Reproduce the listing that follows in full. Omit its images.
Start of Block
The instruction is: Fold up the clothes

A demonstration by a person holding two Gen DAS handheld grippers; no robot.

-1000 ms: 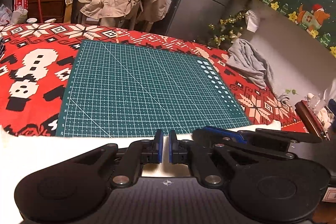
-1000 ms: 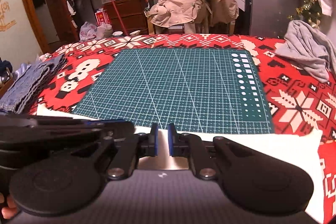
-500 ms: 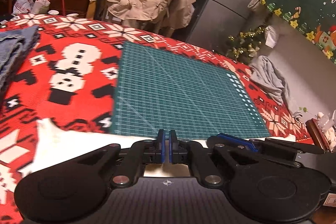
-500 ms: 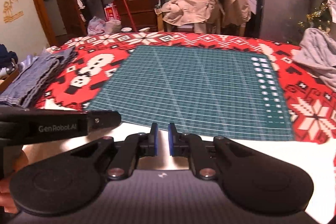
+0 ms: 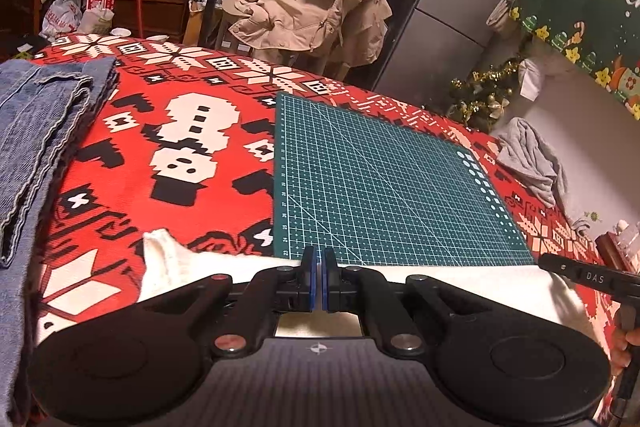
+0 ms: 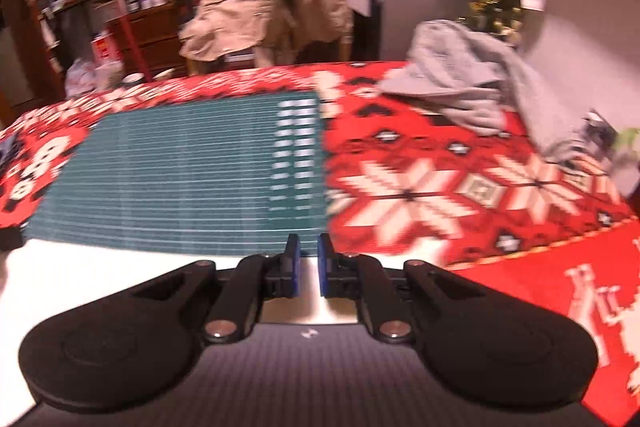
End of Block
_Written solution_
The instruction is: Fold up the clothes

A demonstration by a person holding two Gen DAS handheld grippers; no robot.

-1000 ms: 
-1000 ms: 
-500 ms: 
-500 ms: 
+0 ms: 
+0 ms: 

The exercise concludes with this answer.